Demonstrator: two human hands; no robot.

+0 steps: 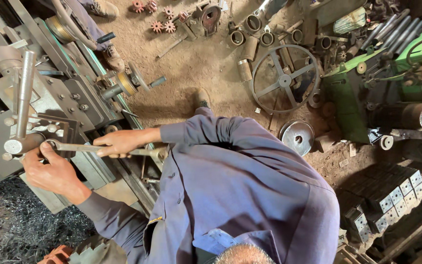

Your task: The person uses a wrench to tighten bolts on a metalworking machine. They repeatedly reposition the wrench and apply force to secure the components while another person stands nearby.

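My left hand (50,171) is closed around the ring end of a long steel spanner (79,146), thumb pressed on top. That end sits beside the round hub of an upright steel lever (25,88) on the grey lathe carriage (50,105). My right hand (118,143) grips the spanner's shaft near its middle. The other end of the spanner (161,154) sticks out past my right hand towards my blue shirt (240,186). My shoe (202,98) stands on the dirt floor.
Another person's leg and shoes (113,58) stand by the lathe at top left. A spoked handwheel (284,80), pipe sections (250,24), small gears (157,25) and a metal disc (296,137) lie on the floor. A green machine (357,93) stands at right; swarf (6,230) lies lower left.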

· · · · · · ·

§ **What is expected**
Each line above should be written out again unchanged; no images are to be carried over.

§ **Response box**
Demonstrator: two human hands; no robot.

+0 steps: 

Your task: The person uses a wrench to tighten bolts on a metalworking machine. They repeatedly reposition the wrench and apply force to secure the components while another person stands nearby.

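My left hand (50,171) is closed around the ring end of a long steel spanner (79,146), thumb pressed on top. That end sits beside the round hub of an upright steel lever (25,88) on the grey lathe carriage (50,105). My right hand (118,143) grips the spanner's shaft near its middle. The other end of the spanner (161,154) sticks out past my right hand towards my blue shirt (240,186). My shoe (202,98) stands on the dirt floor.
Another person's leg and shoes (113,58) stand by the lathe at top left. A spoked handwheel (284,80), pipe sections (250,24), small gears (157,25) and a metal disc (296,137) lie on the floor. A green machine (357,93) stands at right; swarf (6,230) lies lower left.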

The answer requires nothing more.